• _TRY IT_
Keep the pictures out. Copy every line of the listing exactly.

---+---

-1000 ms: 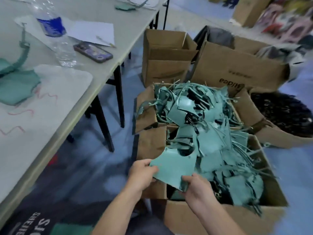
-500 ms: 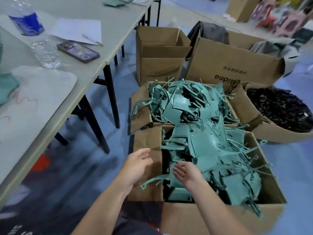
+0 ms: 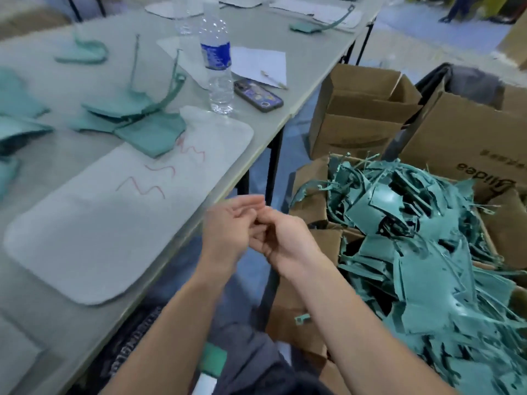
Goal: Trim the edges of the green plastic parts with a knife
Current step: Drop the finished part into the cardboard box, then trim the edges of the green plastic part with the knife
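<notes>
- Meeting in mid-air just off the near edge of the long grey folding table (image 3: 299, 89), the left hand (image 3: 225, 235) and the right hand (image 3: 282, 240) touch at the fingers; motion blur hides the fingertips.
- The left hand shows its palm side with the fingers loosely bent toward the right hand; nothing can be seen in it.
- The right hand shows its back, fingers curled in against the left fingers; whether it pinches some small thing there I cannot tell.
- To the right of the table, on the floor, an open brown cardboard box (image 3: 319, 195) is heaped with green plastic parts (image 3: 427, 252): flat, roughly square pieces with thin ragged strips, lying crosswise with no common direction.
- One small green scrap (image 3: 302, 319) lies on the cardboard flap below the right forearm.
- On the table, a pale grey rounded mat (image 3: 85, 238) with red squiggles lies near the edge, its long axis slanting from the near left toward the far right.
- At the mat's far end lie a few flat green pieces (image 3: 151, 135), and behind them others with long thin stems, one upright, one arching right.
- Beyond the mat stand a clear water bottle with a blue label (image 3: 216, 61), a dark phone (image 3: 258, 95) and a white sheet of paper (image 3: 259, 64) with a pen on it.
- No knife shows in this view.
</notes>
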`<action>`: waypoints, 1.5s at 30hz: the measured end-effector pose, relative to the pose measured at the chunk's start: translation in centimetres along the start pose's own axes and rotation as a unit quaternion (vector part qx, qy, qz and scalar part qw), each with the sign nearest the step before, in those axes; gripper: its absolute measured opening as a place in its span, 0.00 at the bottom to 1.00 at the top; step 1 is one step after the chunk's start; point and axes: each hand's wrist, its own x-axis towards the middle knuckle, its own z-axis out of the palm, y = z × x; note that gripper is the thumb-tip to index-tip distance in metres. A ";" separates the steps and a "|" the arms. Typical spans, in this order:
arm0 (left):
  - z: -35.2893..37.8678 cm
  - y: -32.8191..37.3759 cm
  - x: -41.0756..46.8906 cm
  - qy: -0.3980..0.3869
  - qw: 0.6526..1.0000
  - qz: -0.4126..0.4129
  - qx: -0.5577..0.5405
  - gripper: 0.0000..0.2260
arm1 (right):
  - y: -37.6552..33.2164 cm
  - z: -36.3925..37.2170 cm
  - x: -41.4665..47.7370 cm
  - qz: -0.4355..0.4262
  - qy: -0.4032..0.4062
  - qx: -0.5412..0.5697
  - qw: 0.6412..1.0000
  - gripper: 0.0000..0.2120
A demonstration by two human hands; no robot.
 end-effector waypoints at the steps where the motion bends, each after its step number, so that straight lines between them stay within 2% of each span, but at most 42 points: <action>1: -2.0 1.8 0.3 0.010 1.000 0.014 -0.011 0.14 | -0.3 2.2 0.0 -0.005 -0.035 -0.018 0.999 0.16; 4: -8.2 6.7 0.1 0.035 0.997 0.062 -0.025 0.15 | -0.6 8.8 -0.3 -0.024 -0.132 -0.065 0.989 0.12; 6: -12.4 9.1 -0.7 0.080 0.992 0.098 0.003 0.16 | -0.1 13.0 -0.5 -0.042 -0.206 -0.114 0.971 0.13; 10: -21.0 11.6 -2.7 0.250 0.957 0.133 0.066 0.09 | 3.2 21.6 -1.0 -0.094 -0.321 -0.255 0.907 0.15; 12: -25.4 12.3 -4.1 0.360 0.918 0.154 0.067 0.11 | 6.1 25.5 -1.2 -0.101 -0.369 -0.299 0.874 0.14; 15: -31.9 12.3 -7.2 0.485 0.849 0.173 0.117 0.21 | 10.8 30.8 -1.7 -0.110 -0.406 -0.368 0.829 0.09; 17: -35.9 11.6 -9.9 0.547 0.808 0.141 0.167 0.18 | 13.6 33.9 -1.8 -0.166 -0.410 -0.442 0.780 0.11; 20: -41.6 10.3 -13.5 0.613 0.744 0.071 0.257 0.11 | 16.5 37.7 -1.7 -0.270 -0.407 -0.512 0.706 0.15; 22: -44.8 9.2 -14.8 0.619 0.725 0.040 0.300 0.20 | 18.1 39.9 -1.1 -0.344 -0.379 -0.536 0.672 0.13; 25: -47.7 7.6 -15.1 0.619 0.725 -0.002 0.300 0.34 | 20.2 43.1 0.5 -0.393 -0.327 -0.587 0.628 0.20; 27: -48.5 6.5 -14.5 0.612 0.741 -0.015 0.276 0.34 | 21.1 44.9 1.7 -0.407 -0.285 -0.622 0.606 0.27; 29: -48.9 5.3 -13.5 0.601 0.749 -0.017 0.279 0.33 | 21.5 46.2 3.0 -0.456 -0.232 -0.665 0.544 0.31; 31: -49.3 4.4 -12.9 0.586 0.753 -0.022 0.299 0.31 | 21.4 47.4 4.0 -0.491 -0.198 -0.701 0.479 0.29; 33: -49.8 3.7 -12.6 0.580 0.750 -0.028 0.315 0.29 | 20.6 48.3 5.2 -0.479 -0.190 -0.735 0.441 0.22; 36: -50.2 3.4 -12.9 0.592 0.749 -0.036 0.295 0.28 | 18.7 48.9 7.0 -0.370 -0.194 -0.804 0.423 0.16; 38: -50.3 3.4 -13.0 0.594 0.748 -0.038 0.294 0.27 | 18.2 48.7 7.8 -0.338 -0.203 -0.822 0.411 0.15; 43: -49.9 3.5 -12.7 0.578 0.757 -0.023 0.303 0.23 | 19.9 48.7 7.4 -0.431 -0.257 -0.793 0.345 0.24; 45: -49.8 3.5 -12.9 0.581 0.758 -0.028 0.295 0.23 | 19.6 49.4 7.4 -0.440 -0.253 -0.795 0.333 0.16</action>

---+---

• _RESULT OF THE TASK_
-1000 ms: 
-500 ms: 
+0 ms: 
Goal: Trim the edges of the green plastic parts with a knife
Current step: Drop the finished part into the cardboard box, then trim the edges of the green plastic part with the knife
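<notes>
- Meeting in mid-air just off the near edge of the long grey folding table (image 3: 299, 89), the left hand (image 3: 225, 235) and the right hand (image 3: 282, 240) touch at the fingers; motion blur hides the fingertips.
- The left hand shows its palm side with the fingers loosely bent toward the right hand; nothing can be seen in it.
- The right hand shows its back, fingers curled in against the left fingers; whether it pinches some small thing there I cannot tell.
- To the right of the table, on the floor, an open brown cardboard box (image 3: 319, 195) is heaped with green plastic parts (image 3: 427, 252): flat, roughly square pieces with thin ragged strips, lying crosswise with no common direction.
- One small green scrap (image 3: 302, 319) lies on the cardboard flap below the right forearm.
- On the table, a pale grey rounded mat (image 3: 85, 238) with red squiggles lies near the edge, its long axis slanting from the near left toward the far right.
- At the mat's far end lie a few flat green pieces (image 3: 151, 135), and behind them others with long thin stems, one upright, one arching right.
- Beyond the mat stand a clear water bottle with a blue label (image 3: 216, 61), a dark phone (image 3: 258, 95) and a white sheet of paper (image 3: 259, 64) with a pen on it.
- No knife shows in this view.
</notes>
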`<action>`: waypoints, 1.5s at 30hz: the measured end-effector pose, relative to the pose measured at the chunk's start: translation in centimetres along the start pose's own axes and rotation as a unit quaternion (vector part qx, qy, qz and scalar part qw), each with the sign nearest the step before, in those axes; gripper: its absolute measured opening as a place in its span, 0.00 at the bottom to 1.00 at the top; step 1 is one step after the chunk's start; point and axes: each hand's wrist, its own x-axis towards the middle knuckle, its own z-axis out of the palm, y = z × x; note that gripper is the thumb-tip to index-tip distance in metres. A ";" separates the steps and a "|" the arms. Typical spans, in this order:
arm0 (left):
  - z: -35.2893..37.8678 cm
  - y: -32.8191..37.3759 cm
  - x: -41.0756..46.8906 cm
  - qy: -0.3980..0.3869
  - qw: 0.6526..1.0000
  - qz: -0.4126..0.4129
  - qx: -0.5577..0.5405
  - gripper: 0.0000..0.2260
arm1 (right):
  - y: -37.6552..33.2164 cm
  - z: -36.3925..37.2170 cm
  - x: -41.4665..47.7370 cm
  - qz: -0.4355..0.4262
  - qy: -0.4032..0.4062
  - qx: -0.5412..0.5697
  - qw: 0.6412..1.0000
  - gripper: 0.0000..0.2120
A demonstration by two human hands; no robot.
 end-effector waypoints at the steps where the motion bends, each after its step number, so that straight lines between them stay within 2% of each span, but at most 42 points: <action>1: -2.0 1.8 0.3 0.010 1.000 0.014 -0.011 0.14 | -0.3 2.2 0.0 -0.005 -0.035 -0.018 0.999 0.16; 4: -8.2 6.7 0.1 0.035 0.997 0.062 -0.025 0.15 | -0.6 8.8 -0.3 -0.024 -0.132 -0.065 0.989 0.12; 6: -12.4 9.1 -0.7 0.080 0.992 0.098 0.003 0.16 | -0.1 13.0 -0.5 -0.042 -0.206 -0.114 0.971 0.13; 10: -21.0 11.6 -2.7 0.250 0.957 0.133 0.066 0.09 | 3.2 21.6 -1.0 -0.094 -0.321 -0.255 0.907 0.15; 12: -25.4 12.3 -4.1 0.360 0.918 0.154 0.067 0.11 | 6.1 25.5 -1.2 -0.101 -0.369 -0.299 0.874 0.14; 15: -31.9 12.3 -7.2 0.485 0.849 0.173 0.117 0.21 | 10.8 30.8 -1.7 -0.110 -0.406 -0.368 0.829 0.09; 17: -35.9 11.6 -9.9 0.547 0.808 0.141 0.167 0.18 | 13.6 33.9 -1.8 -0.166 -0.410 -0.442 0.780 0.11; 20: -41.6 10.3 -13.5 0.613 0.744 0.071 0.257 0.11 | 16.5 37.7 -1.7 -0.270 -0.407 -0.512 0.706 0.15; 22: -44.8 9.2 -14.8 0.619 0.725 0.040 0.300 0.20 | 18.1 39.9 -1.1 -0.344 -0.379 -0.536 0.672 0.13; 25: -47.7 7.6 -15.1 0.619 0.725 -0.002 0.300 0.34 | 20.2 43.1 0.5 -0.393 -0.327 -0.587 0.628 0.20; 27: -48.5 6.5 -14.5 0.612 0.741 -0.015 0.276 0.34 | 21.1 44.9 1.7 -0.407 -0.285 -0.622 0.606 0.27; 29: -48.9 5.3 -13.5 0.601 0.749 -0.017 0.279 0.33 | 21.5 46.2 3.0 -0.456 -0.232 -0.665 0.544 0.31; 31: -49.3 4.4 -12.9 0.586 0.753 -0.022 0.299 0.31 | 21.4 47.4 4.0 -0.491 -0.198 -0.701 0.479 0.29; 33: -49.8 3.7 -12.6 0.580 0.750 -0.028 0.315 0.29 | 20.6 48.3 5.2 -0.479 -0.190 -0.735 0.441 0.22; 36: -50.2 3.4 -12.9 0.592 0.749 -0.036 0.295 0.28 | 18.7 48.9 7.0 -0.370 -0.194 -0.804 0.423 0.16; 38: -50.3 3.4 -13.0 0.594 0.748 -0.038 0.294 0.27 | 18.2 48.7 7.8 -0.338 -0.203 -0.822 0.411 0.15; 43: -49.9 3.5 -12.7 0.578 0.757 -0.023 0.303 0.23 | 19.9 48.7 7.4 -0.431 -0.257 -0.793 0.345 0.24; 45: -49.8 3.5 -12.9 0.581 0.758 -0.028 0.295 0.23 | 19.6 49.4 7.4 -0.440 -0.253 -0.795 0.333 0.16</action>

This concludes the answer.